Some merchants do not reveal the commercial nature of their activities. They are considered "false private vendors". They pose as private vendors, in other words, people who are not owners of a vehicle buying or selling business.
Risk of being denied your rights
If you purchase a vehicle from a false private vendor, you could be denied several of your rights. This is part of the reason why merchants try to hide the true nature of their activities.
In addition, these merchants often cover up the poor quality of the vehicles they sell. Be vigilant!
How to recognize false private vendors
If you are looking for a used vehicle in the classified ads, check to see if the same phone number appears several times. Many classified advertisement sites offer a function that allows you see all ads from the same person. This tool can help you to recognize false private vendors.
Here are some other clues to help determine if the seller is a false private vendor:
- they claim to be selling a vehicle for another person;
- they are reluctant to meet you at their home;
- they have more than one vehicle for sale;
- they offer to do the transfer of ownership themselves.
False private vendors are:
- merchants who do not have a motor vehicle merchant license from the Office de la protection du consommateur;
- merchants who have a license, but sell some of their vehicle through classified ads;
- people who are selling vehicles for merchants who have a license, but omit to mention this fact.
It is advisable to take the following precautions before purchasing a used vehicle from a private vendor:
- Carefully inspect the car in the daytime.
- Check that the accessories work properly (headlights, turn signals, etc.).
- Test drive the vehicle for a sufficient length of time.
- Have the vehicle inspected by a mechanic.
- Ask to see repair bills that show the mileage.
- Obtain the vehicle history. The SAAQ brochure Don't fall for stories offers information on this topic. The vehicle history provides information including the number of owners and previous uses of the vehicle.
- Consult the Canadian Police Information Centre to make sure the vehicle has not been stolen.
- Consult the Registre des droits personnels et réels mobiliers (RDPRM).
If the vehicle has an obvious problem such as damage to the body, have the repair costs evaluated. This could allow you to negotiate a lower price.
Before purchasing a used vehicle from a private vendor, you should test drive it and have it inspected. Have it inspected by a mechanic you trust. Test drive it for a sufficient length of time: driving around the block is not enough.
If the vendor does not allow you to test drive the vehicle, do not go through with the transaction. This vendor may be trying to hide a serious mechanical problem from you.
The inspection by mechanic is done at your expense. This expertise can guide you in your decision whether or not to purchase the vehicle. It will allow you to have a clear picture of its condition.
Focus on the problems you have discovered following the inspection and test drive as you negotiate the price of the vehicle.

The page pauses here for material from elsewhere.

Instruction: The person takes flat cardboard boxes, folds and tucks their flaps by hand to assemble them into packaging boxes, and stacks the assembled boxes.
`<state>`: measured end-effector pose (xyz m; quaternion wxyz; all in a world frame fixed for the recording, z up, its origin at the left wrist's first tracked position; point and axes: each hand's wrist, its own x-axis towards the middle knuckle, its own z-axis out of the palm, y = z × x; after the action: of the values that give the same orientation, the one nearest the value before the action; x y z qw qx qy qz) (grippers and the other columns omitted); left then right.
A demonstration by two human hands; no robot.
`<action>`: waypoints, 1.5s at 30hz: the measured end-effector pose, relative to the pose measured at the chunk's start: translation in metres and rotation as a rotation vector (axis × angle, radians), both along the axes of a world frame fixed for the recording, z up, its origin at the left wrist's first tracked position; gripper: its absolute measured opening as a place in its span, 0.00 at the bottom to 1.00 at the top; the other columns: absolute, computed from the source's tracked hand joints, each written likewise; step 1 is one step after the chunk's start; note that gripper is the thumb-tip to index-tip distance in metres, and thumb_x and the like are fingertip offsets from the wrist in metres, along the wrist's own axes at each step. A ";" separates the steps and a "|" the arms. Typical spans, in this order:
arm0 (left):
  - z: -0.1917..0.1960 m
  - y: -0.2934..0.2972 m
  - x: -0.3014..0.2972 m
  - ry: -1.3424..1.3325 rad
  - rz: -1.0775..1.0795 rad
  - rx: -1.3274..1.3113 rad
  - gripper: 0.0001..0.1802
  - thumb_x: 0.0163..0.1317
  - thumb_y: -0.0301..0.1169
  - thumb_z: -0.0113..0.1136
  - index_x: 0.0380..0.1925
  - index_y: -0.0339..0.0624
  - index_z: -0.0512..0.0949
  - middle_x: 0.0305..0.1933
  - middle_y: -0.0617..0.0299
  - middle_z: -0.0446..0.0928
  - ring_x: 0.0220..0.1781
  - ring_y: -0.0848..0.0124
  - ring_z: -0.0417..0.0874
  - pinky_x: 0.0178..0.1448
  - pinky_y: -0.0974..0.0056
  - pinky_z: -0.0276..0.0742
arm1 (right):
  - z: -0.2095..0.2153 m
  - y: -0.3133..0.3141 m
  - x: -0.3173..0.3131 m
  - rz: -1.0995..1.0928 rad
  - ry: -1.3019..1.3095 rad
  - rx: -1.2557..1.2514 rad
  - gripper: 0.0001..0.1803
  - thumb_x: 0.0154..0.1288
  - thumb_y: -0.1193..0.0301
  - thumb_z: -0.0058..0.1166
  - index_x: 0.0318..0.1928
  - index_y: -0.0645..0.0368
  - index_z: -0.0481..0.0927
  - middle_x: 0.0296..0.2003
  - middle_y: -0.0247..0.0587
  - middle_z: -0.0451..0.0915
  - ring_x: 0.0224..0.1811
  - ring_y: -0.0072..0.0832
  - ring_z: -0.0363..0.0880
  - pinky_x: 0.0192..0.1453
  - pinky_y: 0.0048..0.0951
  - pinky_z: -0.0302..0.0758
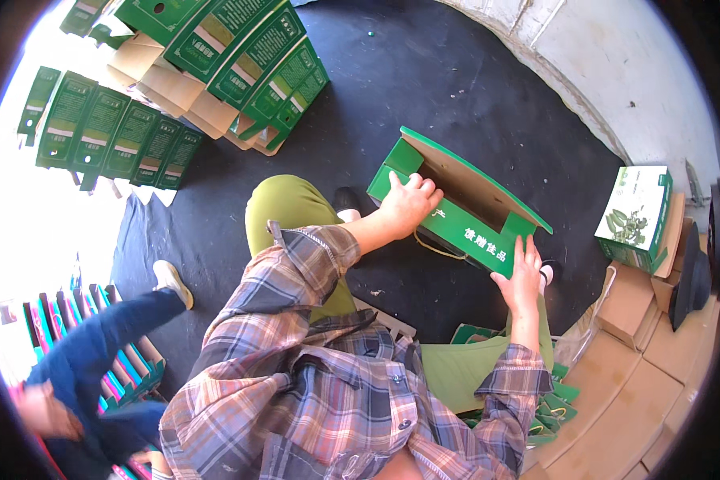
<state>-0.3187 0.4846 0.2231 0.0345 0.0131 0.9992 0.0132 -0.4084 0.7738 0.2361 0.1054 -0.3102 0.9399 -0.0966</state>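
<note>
Steadying the green box, presumably to keep it square, the left hand grips its near wall, fingers curled; the right hand, opened wide, braces its right end; the box is nearest the black floor sheet's right edge.

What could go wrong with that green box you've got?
The open box might slip or tip if the left hand or the right hand lets go. Fingers near the edge of its opening could get scratched by the cardboard. The cord handle hangs in a loose loop on the near side, so it could snag on something.
</note>
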 end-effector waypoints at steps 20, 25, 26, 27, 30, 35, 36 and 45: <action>0.104 -0.022 0.002 0.374 0.212 0.829 0.44 0.41 0.35 0.72 0.61 0.40 0.63 0.55 0.49 0.67 0.60 0.49 0.67 0.61 0.53 0.69 | 0.035 0.065 -0.054 -0.755 -0.253 -0.895 0.28 0.72 0.52 0.45 0.65 0.53 0.67 0.63 0.39 0.69 0.60 0.31 0.71 0.53 0.32 0.69; 0.151 -0.061 0.042 0.571 0.259 1.062 0.48 0.41 0.27 0.72 0.65 0.38 0.60 0.57 0.51 0.66 0.64 0.60 0.66 0.62 0.57 0.69 | 0.030 0.052 -0.059 -0.742 -0.338 -0.840 0.26 0.71 0.53 0.45 0.63 0.51 0.70 0.62 0.38 0.70 0.58 0.30 0.72 0.51 0.32 0.70; 0.157 -0.074 0.056 0.571 0.301 1.098 0.50 0.40 0.33 0.74 0.64 0.34 0.59 0.56 0.48 0.66 0.60 0.56 0.69 0.60 0.57 0.70 | 0.028 0.047 -0.061 -0.733 -0.348 -0.827 0.25 0.71 0.54 0.45 0.63 0.51 0.70 0.61 0.38 0.71 0.58 0.29 0.72 0.51 0.32 0.69; 0.169 -0.082 0.074 0.533 0.391 1.268 0.47 0.42 0.30 0.72 0.64 0.34 0.60 0.57 0.49 0.65 0.63 0.59 0.67 0.60 0.57 0.72 | 0.028 0.042 -0.062 -0.721 -0.353 -0.828 0.25 0.71 0.54 0.45 0.63 0.51 0.70 0.61 0.38 0.71 0.58 0.29 0.72 0.51 0.32 0.69; 0.176 -0.108 0.125 0.591 0.510 1.580 0.40 0.45 0.21 0.68 0.61 0.33 0.63 0.56 0.58 0.71 0.58 0.67 0.73 0.61 0.59 0.73 | 0.030 0.033 -0.062 -0.731 -0.338 -0.794 0.23 0.71 0.57 0.46 0.61 0.53 0.72 0.58 0.37 0.74 0.55 0.27 0.74 0.45 0.26 0.71; 0.149 -0.155 0.230 0.877 0.657 1.591 0.27 0.51 0.27 0.63 0.53 0.30 0.72 0.51 0.55 0.78 0.53 0.66 0.79 0.59 0.63 0.72 | 0.018 0.015 -0.064 -0.678 -0.371 -0.690 0.22 0.71 0.57 0.47 0.60 0.53 0.73 0.55 0.36 0.77 0.50 0.24 0.76 0.41 0.24 0.72; 0.142 -0.158 0.254 0.940 0.714 1.617 0.27 0.53 0.29 0.63 0.54 0.30 0.71 0.52 0.55 0.78 0.53 0.65 0.79 0.59 0.62 0.72 | 0.015 0.012 -0.063 -0.664 -0.363 -0.665 0.22 0.71 0.58 0.48 0.60 0.54 0.73 0.54 0.36 0.77 0.47 0.23 0.77 0.38 0.24 0.72; 0.045 -0.150 0.452 1.076 1.029 1.841 0.33 0.61 0.38 0.62 0.61 0.33 0.64 0.58 0.53 0.73 0.59 0.59 0.75 0.65 0.54 0.70 | -0.010 0.017 -0.066 -0.632 -0.502 -0.552 0.23 0.70 0.58 0.49 0.62 0.53 0.71 0.53 0.38 0.77 0.44 0.24 0.78 0.36 0.21 0.72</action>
<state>0.1329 0.3346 0.2682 -0.4224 -0.3669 0.3874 0.7327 -0.4747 0.7906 0.2265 0.2083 0.0066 0.8729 -0.4411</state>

The Consumer Protection Act does not regulate transactions between 2 individuals. As such, the Office de la protection du consommateur gives you advice but cannot provide you with a model of a written contract. For any assistance in this regard, we recommend you seek legal counsel.
To protect yourself against problems after making a purchase, write down all the details of the transaction in a contract. This contract is not mandatory, but it can be helpful in the event a problem should arise.

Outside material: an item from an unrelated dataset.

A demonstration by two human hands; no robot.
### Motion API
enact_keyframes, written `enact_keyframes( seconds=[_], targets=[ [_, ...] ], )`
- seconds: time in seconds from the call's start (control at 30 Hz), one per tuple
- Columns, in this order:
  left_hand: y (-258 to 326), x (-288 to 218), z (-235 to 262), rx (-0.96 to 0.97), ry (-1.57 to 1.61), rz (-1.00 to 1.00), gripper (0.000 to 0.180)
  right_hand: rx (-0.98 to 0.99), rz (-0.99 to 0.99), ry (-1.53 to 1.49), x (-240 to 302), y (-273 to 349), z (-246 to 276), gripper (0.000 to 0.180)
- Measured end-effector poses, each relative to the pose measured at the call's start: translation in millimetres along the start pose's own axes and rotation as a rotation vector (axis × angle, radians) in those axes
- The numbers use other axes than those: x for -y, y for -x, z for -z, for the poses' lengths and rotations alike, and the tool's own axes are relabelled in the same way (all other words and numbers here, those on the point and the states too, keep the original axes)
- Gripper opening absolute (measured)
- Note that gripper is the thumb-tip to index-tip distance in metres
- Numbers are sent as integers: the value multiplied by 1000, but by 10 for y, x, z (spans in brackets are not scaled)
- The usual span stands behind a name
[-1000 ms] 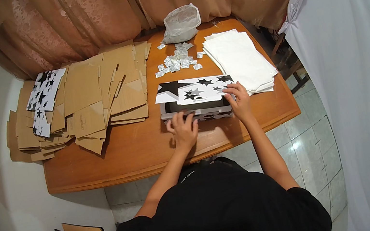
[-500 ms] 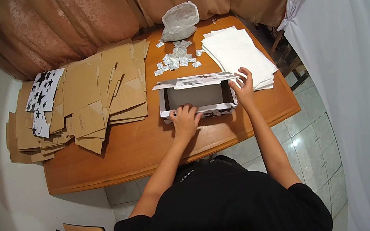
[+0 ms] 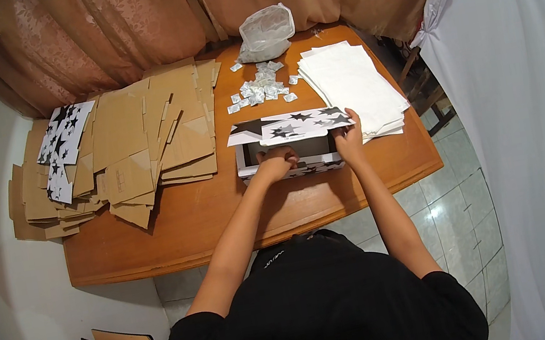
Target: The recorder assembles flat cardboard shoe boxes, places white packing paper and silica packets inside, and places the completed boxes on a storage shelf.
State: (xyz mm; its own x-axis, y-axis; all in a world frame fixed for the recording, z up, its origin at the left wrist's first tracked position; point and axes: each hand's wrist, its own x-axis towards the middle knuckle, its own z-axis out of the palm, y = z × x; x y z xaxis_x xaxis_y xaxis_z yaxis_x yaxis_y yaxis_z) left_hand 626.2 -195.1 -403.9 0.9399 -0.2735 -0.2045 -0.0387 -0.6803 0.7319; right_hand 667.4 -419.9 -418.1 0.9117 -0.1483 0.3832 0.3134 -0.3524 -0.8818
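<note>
A white cardboard box point(image 3: 315, 163) with black stars stands at the table's front. Its lid point(image 3: 287, 125) is tilted partly down over the opening, and the grey inside still shows below it. My right hand point(image 3: 350, 141) grips the lid at its right corner, with fingers on top of it and others hidden beneath. My left hand point(image 3: 276, 164) is over the front wall at the left, its fingers curled into the opening. Whether those fingers hold anything cannot be made out.
Flat brown cardboard pieces point(image 3: 125, 126) are stacked at the left, with a star-printed sheet point(image 3: 68, 132) on top. Behind the box lie several small white sachets point(image 3: 262, 89) and a clear plastic bag point(image 3: 266, 30). White paper sheets point(image 3: 348, 85) lie at the right.
The lid has swung forward and down toward me, showing more of its star print. My right hand has come closer and taken its corner; my left fingers have curled inward.
</note>
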Motion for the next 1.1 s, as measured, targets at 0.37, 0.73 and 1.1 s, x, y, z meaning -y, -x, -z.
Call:
enact_keyframes(
  seconds=[0.37,0.73,1.1],
  targets=[
    [588,-109,-208,-601,-344,-398,15,158,146,-94,149,113,299,60],
    [927,185,-675,-671,-538,-395,42,276,203,69,174,189,345,41],
    [924,209,-675,-628,-501,-230,53,268,327,627,824,379,184,40]
  ],
)
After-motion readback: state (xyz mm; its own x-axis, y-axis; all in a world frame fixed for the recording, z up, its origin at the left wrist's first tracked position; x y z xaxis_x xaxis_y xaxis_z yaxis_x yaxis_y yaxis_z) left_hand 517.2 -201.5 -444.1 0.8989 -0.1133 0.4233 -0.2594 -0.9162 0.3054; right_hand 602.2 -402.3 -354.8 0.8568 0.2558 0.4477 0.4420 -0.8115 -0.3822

If you give the vendor a deposit, be sure to get a receipt or a copy of the contract indicating the amount paid at the time of this payment.
Important information to include in the contract
Make sure to have the following information in a written document:
- the vendor’s contact information;
- your contact information;
- the date the contract was signed;
- the details of the vehicle sold (make, model, year, kilometrage, prior use, condition of the body and mechanical components, additional equipment, warranty details, etc.);
- the amount of the deposit paid;
- the total amount of the transaction.
Vehicles "sold as is"
Be wary of phrases such as "vehicle sold at the buyer’s risk", "vehicle sold with no warranty" or "vehicle sold as is". They can mean that you waive your claim to compensation from the vendor if a problem, such as a hidden defect, should arise.

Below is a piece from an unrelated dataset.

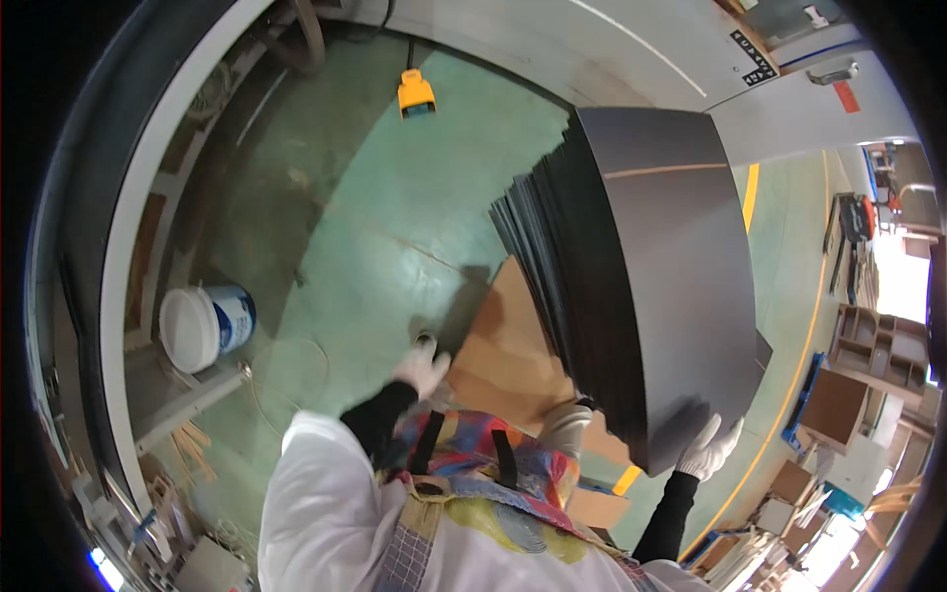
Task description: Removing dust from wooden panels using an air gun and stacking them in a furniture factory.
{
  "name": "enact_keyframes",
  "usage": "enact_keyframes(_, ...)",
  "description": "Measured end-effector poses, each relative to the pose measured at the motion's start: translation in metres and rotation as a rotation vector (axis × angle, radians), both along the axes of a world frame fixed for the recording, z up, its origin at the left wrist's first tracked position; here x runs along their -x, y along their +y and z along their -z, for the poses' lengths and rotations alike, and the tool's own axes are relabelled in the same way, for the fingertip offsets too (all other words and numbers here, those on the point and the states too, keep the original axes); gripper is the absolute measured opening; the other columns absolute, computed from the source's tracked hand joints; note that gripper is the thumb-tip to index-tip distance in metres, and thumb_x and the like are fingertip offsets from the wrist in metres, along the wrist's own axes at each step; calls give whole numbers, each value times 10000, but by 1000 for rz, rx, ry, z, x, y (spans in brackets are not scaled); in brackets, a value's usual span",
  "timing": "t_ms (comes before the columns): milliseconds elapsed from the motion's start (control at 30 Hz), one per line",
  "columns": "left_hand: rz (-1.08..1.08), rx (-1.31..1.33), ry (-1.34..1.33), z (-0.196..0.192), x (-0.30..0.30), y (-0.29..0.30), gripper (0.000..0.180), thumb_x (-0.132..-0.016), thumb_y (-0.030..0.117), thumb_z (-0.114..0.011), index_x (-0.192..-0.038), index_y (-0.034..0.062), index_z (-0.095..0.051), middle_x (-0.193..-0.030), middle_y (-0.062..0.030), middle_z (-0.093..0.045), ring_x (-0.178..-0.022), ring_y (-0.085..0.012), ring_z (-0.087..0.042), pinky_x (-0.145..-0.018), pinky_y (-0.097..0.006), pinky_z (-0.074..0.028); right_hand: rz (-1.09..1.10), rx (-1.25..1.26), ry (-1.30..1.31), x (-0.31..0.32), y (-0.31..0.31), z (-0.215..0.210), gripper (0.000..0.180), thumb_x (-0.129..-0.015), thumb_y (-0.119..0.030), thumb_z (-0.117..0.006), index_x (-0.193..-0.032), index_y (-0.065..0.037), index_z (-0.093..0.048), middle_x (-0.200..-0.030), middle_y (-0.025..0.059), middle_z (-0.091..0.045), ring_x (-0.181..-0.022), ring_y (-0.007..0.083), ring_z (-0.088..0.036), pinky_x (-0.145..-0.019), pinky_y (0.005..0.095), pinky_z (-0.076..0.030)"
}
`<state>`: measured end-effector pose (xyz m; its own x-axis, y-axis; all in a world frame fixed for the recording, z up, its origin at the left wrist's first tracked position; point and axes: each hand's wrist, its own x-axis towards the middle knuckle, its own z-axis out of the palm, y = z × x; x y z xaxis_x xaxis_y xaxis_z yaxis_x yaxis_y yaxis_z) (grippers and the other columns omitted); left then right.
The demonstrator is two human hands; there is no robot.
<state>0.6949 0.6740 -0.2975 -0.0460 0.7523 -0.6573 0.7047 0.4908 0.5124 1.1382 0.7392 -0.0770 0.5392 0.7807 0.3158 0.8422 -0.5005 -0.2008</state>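
Observation:
A tall stack of dark grey panels (681,247) stands in front of me to the right, its left edges uneven. My right hand (708,449), in a white glove, grips the near right edge of the top panel. My left hand (422,372), also gloved, hangs to the left of the stack with its fingers apart. A small round thing with a pale rim (424,338) shows just beyond it; I cannot make out what it is or whether the hand touches it. Brown sheet board (508,335) juts out beneath the panels on the left.
A yellow foot pedal (415,94) lies on the green floor (395,217) ahead. On the left, a white bucket (192,328) sits beside a machine frame (187,407). A grey machine housing (631,59) borders the far side. Shelving (873,340) and stacked boards (834,405) stand at right.

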Motion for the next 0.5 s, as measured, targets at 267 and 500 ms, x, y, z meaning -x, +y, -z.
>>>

A hidden defect is a significant problem that, had you been aware of it before making the purchase, you would:
- not have acquired the vehicle; or
- have paid a lower price.
A hidden defect is present before the sale, but cannot be detected by a consumer who carefully examines the goods.
Before purchasing a used vehicle, it is very important to verify that it has been paid for in full. Otherwise, you could "purchase" its owner’s debt.
To conduct this verification, you must make a search using the Registre des droits personnels et réels mobiliers (RDPRM). There are fees for this search. It will, however, ensure that you will not pay for the vehicle twice or have it seized by a creditor.
If you are considering purchasing a vehicle on the Internet from a private vendor outside the country, you should be aware that several cases of fraud have been reported in such circumstances. Some vendors require you to send a down payment... that you could lose.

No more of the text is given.